Togolese food is delicious. 12:00 p.m. and 8:00 p.m., when I sit down for my meals, are my favourite times here in Togo. Maize, or corn, is the staple carbohydrate and a range of dishes can be prepared from it. Akumé, ablo, egblin, and akapa are a form of patte (similar to oatmeal but solid, made out of maize flour, and eaten by hand). For some forms of patte, the maize is fermented for a unique taste. For others, the patte, normally white, is coloured with red tomato paste in the cooking process. Patte is eaten with sauces, vegetables and meat. Apart from the different forms of patte, abora, which I am yet to eat, is prepared from maize grain. Zobì is the porridge made out of maize flour and is eaten mostly for breakfast. Maize is also eaten as a snack between meals as boiled or roasted corn on the cob. When it comes to drinks made out of maize, liha is a popular among children. It is a dark brown liquid sweetened with sugar and drank cold. The local brew, tchoukoutchou (pronounced chukuchu), also made from fermented maize, is especially favoured in the north, where the Kabiyé live.
Togolese sauces, eaten with patte, rice, couscous or pasta, are made from a range of food items, from tomatoes to ground fish to traditional medicine. Aluma and essrou are two traditional antibiotics prepared into a tasty green sauce used to treat minor tummy aches. Fish is the meat I have eaten most here in Togo. Once bought, the fish is cleaned, fried whole in oil and served with sauce made out of tomatoes.
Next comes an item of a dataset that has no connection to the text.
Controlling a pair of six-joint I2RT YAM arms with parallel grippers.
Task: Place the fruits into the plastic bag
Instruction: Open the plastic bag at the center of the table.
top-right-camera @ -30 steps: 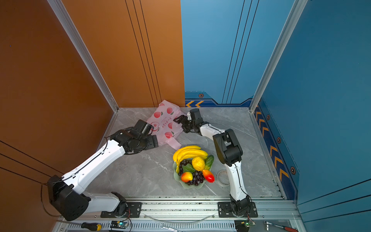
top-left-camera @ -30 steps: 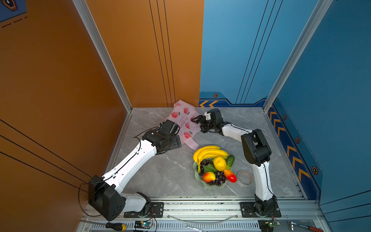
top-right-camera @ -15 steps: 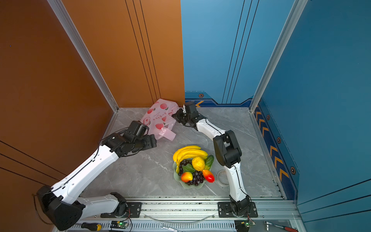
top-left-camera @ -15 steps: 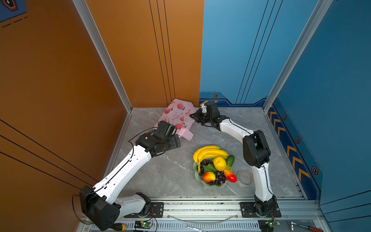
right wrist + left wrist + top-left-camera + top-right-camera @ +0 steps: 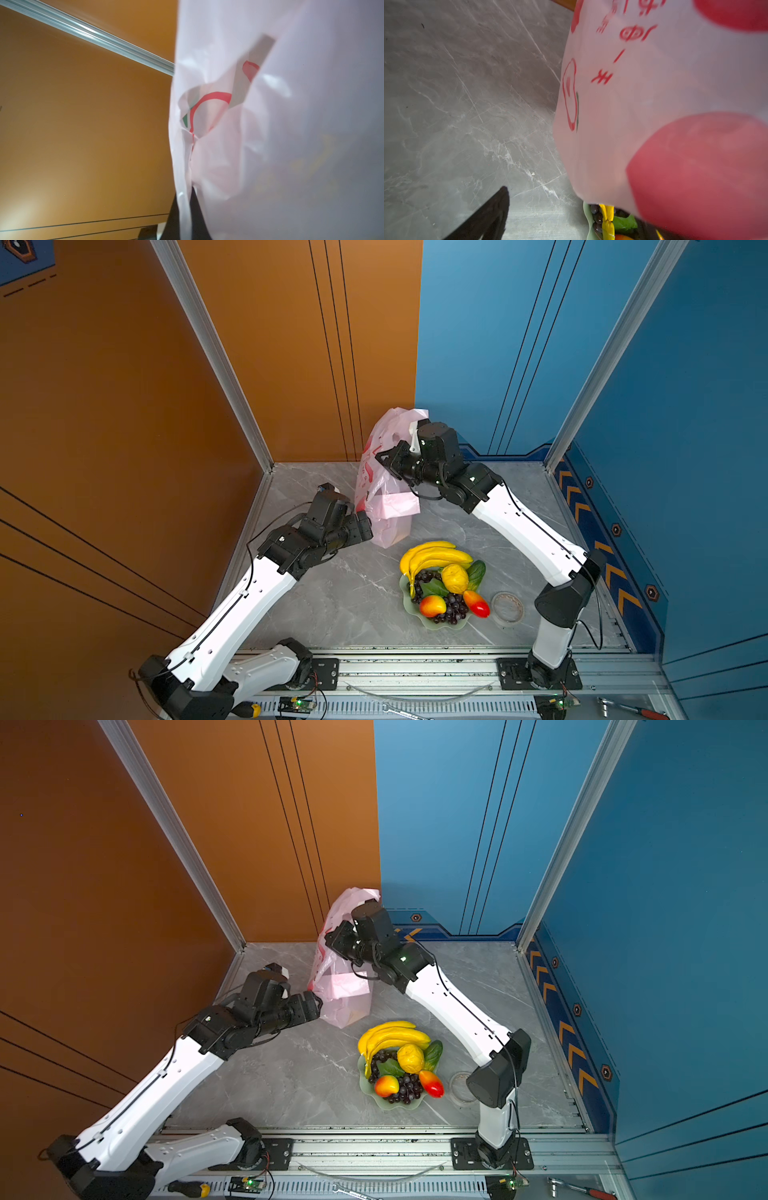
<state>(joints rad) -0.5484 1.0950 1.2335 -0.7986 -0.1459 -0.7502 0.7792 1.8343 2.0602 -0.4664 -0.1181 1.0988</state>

Beef is more expensive than chicken and fish, and is the meat I have eaten least.
It was interesting to find that Togolese food is very similar to food in my home country, Kenya, even though the climate in West Africa is very different from that in East Africa. Maize is also the staple carbohydrate in Kenya and can be used to make ugali (a form of patte different from Togolese patte) and githeri, a dish comprising maize grains mixed with beans and prepared with onions, tomatoes, and spices. One difference in the diets is the abundance of yam in West Africa and its scarcity in East Africa. Yam, in Togo, can be boiled and eaten with egg. Much to my delight, bread is abundant in Togo. But different from Kenya or the US where one buys bread in a grocery store or a shop, here in Togo, bread is sold in the market, in the streets and even on the beach. It is carefully stacked in huge metallic basins supported on the head. It is buttered or eaten with eggs or meat.
One cannot argue that food is one of the most important features of any society. When it comes to Togo, the generous potions served, of especially carbohydrate, tell of the nature of physical activity in Togo. In the capital, Lomé, most people are self-employed in the informal sector, working long hours from 5:00 a.m. to 6:00 p.m. The same applies to the farming villages in the north of the country. Due to the physically demanding nature of the jobs, patte is a preferred food for many. In all honesty, this short blog post does not do justice to the tastes, and presentation of the varieties of food I have come across here in Togo. Upon my return, I will miss not only the food, but also the exciting trips to the grand marché to buy ingredients.